PROBLEM TO SOLVE » With the pictures omitted, print exactly the lines below, from the one containing "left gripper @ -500" through the one containing "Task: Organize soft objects", and nothing else.

◇ ◇ ◇

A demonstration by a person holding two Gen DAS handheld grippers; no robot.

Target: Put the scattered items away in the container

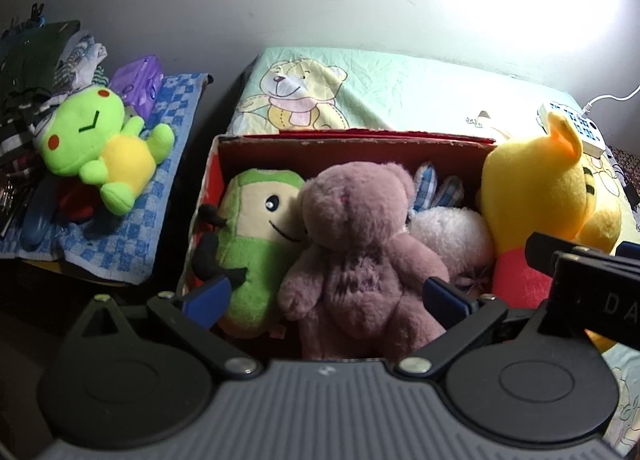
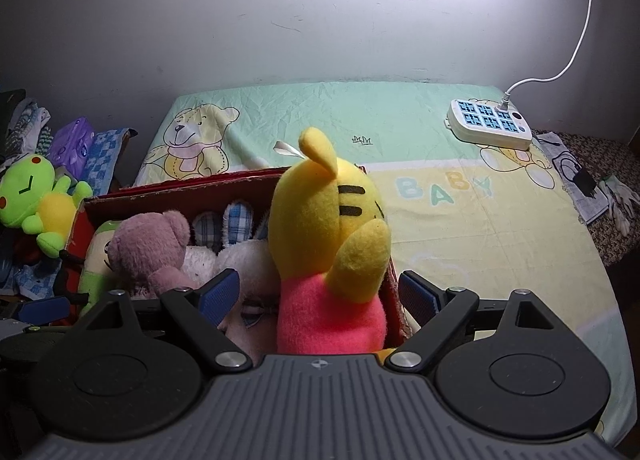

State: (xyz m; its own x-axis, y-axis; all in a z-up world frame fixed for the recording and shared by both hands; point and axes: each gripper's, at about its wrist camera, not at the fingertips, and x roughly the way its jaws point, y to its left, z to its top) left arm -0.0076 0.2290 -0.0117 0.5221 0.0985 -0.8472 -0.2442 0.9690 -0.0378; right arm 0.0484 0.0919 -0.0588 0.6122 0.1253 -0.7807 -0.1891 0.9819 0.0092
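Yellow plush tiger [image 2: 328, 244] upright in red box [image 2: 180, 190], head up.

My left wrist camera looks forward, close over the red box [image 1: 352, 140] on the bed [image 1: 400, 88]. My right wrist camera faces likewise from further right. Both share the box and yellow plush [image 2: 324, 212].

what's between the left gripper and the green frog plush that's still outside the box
No object blocks the way, only a dark gap. The green frog plush lies on the blue checked towel, left of the red box. The open left gripper sits over the pink bear.
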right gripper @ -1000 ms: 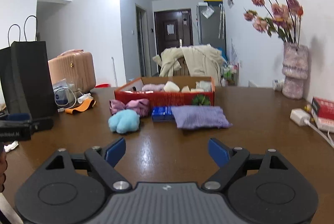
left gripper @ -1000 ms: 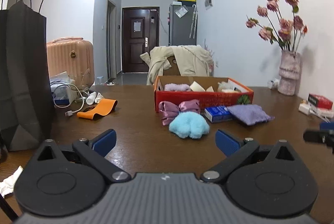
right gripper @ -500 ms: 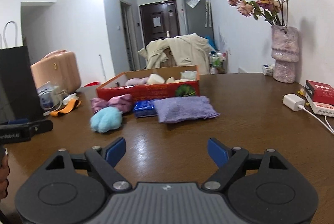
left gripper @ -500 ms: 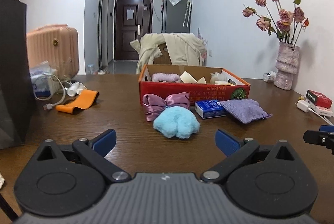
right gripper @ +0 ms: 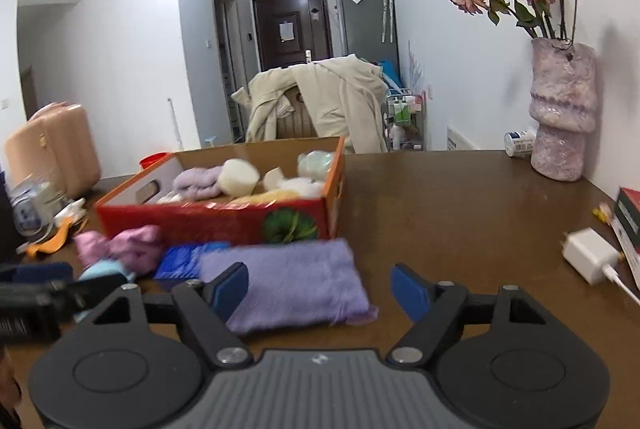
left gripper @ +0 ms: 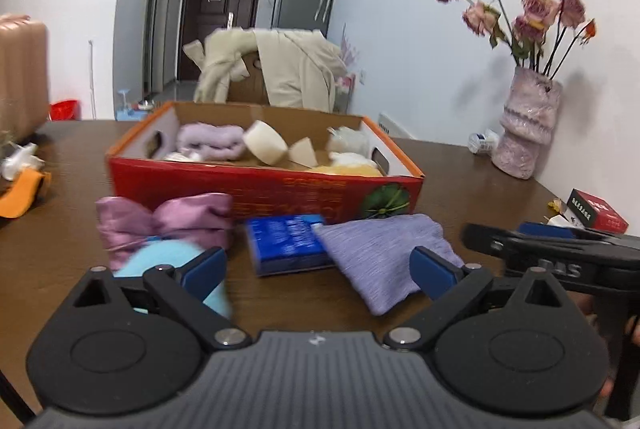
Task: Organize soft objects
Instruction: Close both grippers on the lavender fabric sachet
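The left gripper (left gripper: 318, 265) hangs low over the brown tabletop (left gripper: 472, 189), jaws wide apart and holding nothing. Between its blue pads lie a blue packet (left gripper: 286, 243) and a lilac knitted pouch (left gripper: 384, 253) touching it. A fluffy light-blue toy (left gripper: 160, 261) sits behind the left pad, against a mauve satin bow (left gripper: 160, 221). Beyond stands the red cardboard box (left gripper: 260, 189) (sponges and cloths inside). The right gripper (left gripper: 560, 249) juts in from the tabletop's right edge, its jaws hard to read

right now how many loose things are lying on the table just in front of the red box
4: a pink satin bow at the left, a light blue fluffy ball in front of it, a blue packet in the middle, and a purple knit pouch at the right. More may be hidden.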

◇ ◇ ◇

REPLY »
left gripper @ -500 ms: 
right gripper @ +0 ms: 
left gripper @ +0 ms: 
Task: Organize soft objects

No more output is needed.